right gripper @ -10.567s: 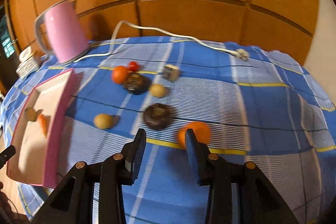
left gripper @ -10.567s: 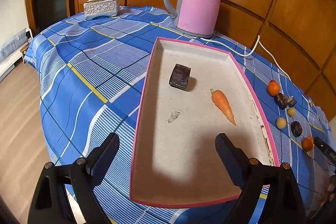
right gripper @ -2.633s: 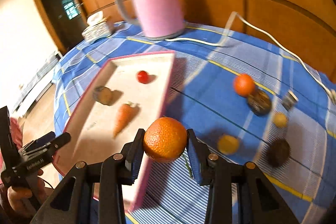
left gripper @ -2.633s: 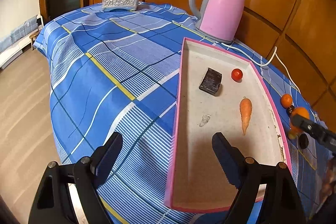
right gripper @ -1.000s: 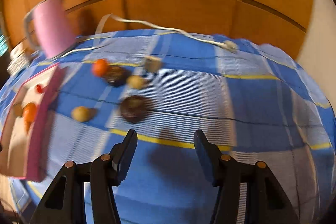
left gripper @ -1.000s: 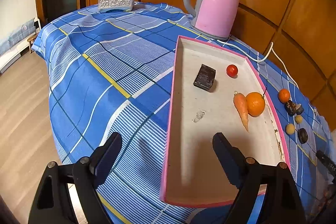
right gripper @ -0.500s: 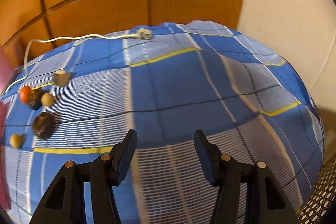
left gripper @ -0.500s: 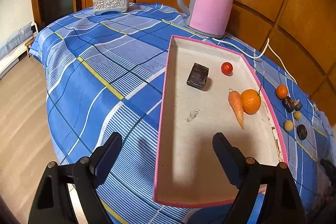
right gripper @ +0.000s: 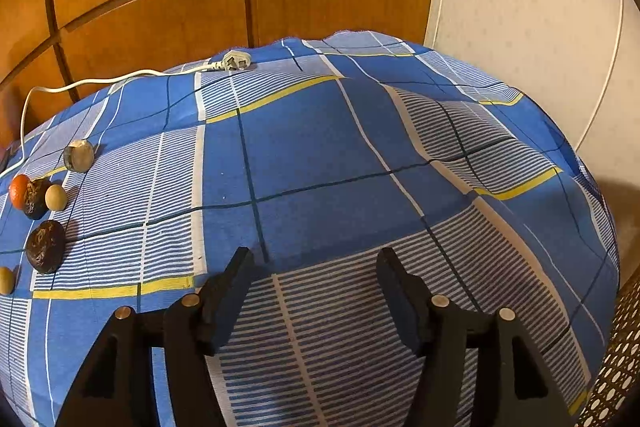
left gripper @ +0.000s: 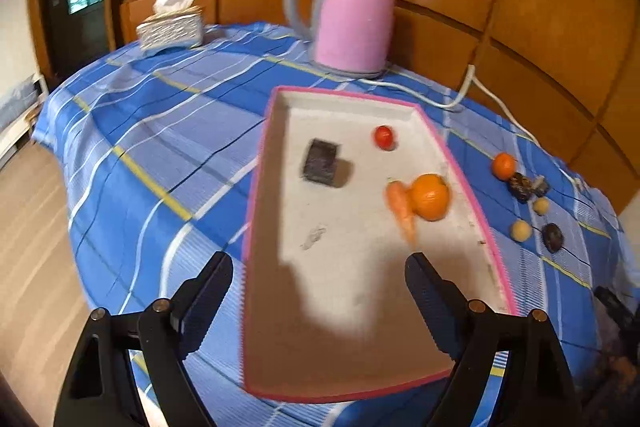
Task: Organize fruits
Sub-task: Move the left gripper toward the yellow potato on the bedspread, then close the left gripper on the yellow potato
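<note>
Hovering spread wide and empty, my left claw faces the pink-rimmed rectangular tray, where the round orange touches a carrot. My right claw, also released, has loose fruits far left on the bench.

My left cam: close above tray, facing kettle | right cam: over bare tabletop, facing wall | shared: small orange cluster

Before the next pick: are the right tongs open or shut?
Open. The right tongs show a wide gap between their fingers, nothing held, only tablecloth behind.
</note>
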A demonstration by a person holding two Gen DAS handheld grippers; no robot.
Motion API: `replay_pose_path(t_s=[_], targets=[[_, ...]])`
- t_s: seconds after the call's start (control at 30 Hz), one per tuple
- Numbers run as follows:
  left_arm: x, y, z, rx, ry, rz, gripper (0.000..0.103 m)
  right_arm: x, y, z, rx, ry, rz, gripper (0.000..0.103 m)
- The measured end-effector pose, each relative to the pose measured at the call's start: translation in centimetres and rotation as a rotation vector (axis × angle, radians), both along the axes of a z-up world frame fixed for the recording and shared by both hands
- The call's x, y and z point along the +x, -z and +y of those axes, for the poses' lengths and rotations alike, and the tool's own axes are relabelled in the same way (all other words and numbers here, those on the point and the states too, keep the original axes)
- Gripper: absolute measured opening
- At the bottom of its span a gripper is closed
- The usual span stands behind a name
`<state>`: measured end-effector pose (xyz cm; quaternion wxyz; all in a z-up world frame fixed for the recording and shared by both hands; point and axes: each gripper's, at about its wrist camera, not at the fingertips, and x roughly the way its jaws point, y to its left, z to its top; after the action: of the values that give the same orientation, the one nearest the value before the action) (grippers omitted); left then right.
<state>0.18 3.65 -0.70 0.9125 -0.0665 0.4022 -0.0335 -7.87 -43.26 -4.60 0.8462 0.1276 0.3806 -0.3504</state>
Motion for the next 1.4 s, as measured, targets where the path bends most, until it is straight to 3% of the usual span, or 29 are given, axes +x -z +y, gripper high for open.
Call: replay_pose_path(t_s=[0.33, 0.47, 0.77, 1.07, 1.27, 1.4], targets=[[1.7, -2.6, -7.4, -0.042, 0.310, -0.026, 0.088, 0.1, 0.2, 0.0, -0.006, 0.000, -0.010, 0.067], [2.2, -3.1, -10.2, -0.053, 0.387, -0.022, 0.088, 0.1, 0.2, 0.0, -0.006, -0.001, -0.012, 0.068], [3.9, -1.6, -14.6, -0.065, 0.476, 0.065, 0.086, 0.0, 0.2, 0.0, -0.004, -0.004, -0.017, 0.070], [5.6, -0.3, -18.6, -0.043, 0.519, 0.096, 0.082, 0.0, 0.2, 0.0, 0.002, -0.002, -0.030, 0.070], [7.5, 1.5, -20.6, -0.012, 0.488, 0.148, 0.065, 0.0, 0.2, 0.0, 0.001, -0.001, -0.031, 0.070], [8.7, 2.8, -21.9, 0.028, 0.476, 0.168, 0.064, 0.0, 0.2, 0.0, 0.002, -0.001, -0.032, 0.070]])
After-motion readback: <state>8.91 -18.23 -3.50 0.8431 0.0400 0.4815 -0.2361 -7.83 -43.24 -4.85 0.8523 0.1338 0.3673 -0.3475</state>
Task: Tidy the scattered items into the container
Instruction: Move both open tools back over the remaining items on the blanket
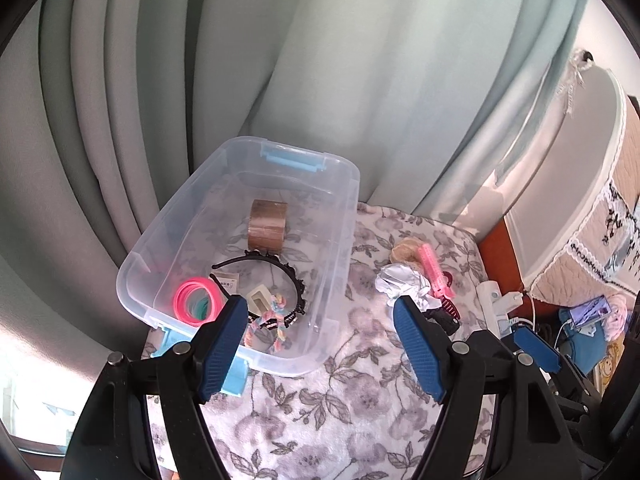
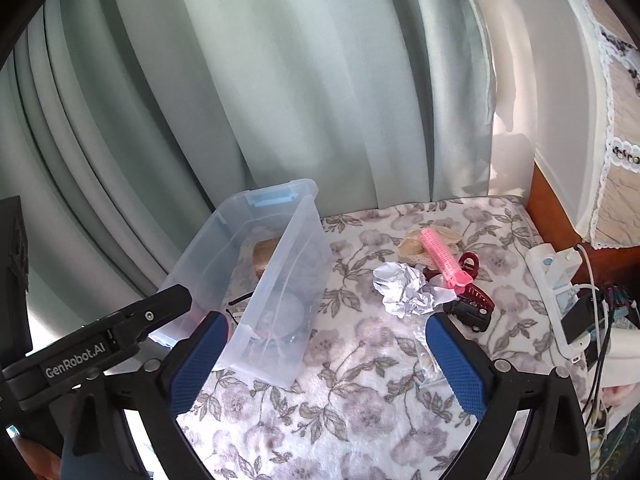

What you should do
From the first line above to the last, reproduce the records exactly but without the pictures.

Written response
right gripper @ -10.567s: 
left gripper @ -10.567s: 
right gripper @ -2.633s: 
left gripper @ -2.633s: 
right gripper @ -1.000s: 
left gripper @ -1.000s: 
right gripper @ -0.500s: 
left gripper @ -0.500s: 
right gripper @ +0.000s: 
left gripper @ +0.000s: 
Task: Organize fruits
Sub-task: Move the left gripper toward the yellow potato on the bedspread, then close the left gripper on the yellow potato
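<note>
Hovering spread wide and empty, my left claw faces the pink-rimmed rectangular tray, where the round orange touches a carrot. My right claw, also released, has loose fruits far left on the bench.

My left cam: close above tray, facing kettle | right cam: over bare tabletop, facing wall | shared: small orange cluster

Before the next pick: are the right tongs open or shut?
Open. The right tongs show a wide gap between their fingers, nothing held, only tablecloth behind.
</note>
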A demonstration by a person holding two Gen DAS handheld grippers; no robot.
Motion API: `replay_pose_path(t_s=[_], targets=[[_, ...]])`
- t_s: seconds after the call's start (control at 30 Hz), one per tuple
- Numbers run as follows:
  left_arm: x, y, z, rx, ry, rz, gripper (0.000..0.103 m)
  right_arm: x, y, z, rx, ry, rz, gripper (0.000..0.103 m)
- The measured end-effector pose, each relative to the pose measured at the call's start: translation in centimetres and rotation as a rotation vector (axis × angle, radians), both along the axes of a z-up world frame fixed for the recording and shared by both hands
- The call's x, y and z point along the +x, -z and +y of those axes, for the poses' lengths and rotations alike, and the tool's own axes are relabelled in the same way (all other words and numbers here, those on the point and the states too, keep the original axes)
- Gripper: absolute measured opening
- At the bottom of its span a gripper is closed
- The usual span stands behind a name
`<state>`: measured end-effector pose (xyz cm; quaternion wxyz; all in a z-up world frame fixed for the recording and shared by both hands; point and axes: each gripper's, at about its wrist camera, not at the fingertips, and x roughly the way its jaws point, y to its left, z to its top; after the action: of the values that give the same orientation, the one nearest the value before the action) (grippers omitted); left then right.
<state>0.18 3.65 -0.70 0.9125 -0.0665 0.4022 -0.0335 -7.87 -43.26 -4.60 0.8462 0.1276 0.3806 -0.3504</state>
Motion for the next 1.4 s, as measured, targets where the path bends most, until it is straight to 3% of the usual span, or 29 are given, axes +x -z +y, gripper high for open.
Call: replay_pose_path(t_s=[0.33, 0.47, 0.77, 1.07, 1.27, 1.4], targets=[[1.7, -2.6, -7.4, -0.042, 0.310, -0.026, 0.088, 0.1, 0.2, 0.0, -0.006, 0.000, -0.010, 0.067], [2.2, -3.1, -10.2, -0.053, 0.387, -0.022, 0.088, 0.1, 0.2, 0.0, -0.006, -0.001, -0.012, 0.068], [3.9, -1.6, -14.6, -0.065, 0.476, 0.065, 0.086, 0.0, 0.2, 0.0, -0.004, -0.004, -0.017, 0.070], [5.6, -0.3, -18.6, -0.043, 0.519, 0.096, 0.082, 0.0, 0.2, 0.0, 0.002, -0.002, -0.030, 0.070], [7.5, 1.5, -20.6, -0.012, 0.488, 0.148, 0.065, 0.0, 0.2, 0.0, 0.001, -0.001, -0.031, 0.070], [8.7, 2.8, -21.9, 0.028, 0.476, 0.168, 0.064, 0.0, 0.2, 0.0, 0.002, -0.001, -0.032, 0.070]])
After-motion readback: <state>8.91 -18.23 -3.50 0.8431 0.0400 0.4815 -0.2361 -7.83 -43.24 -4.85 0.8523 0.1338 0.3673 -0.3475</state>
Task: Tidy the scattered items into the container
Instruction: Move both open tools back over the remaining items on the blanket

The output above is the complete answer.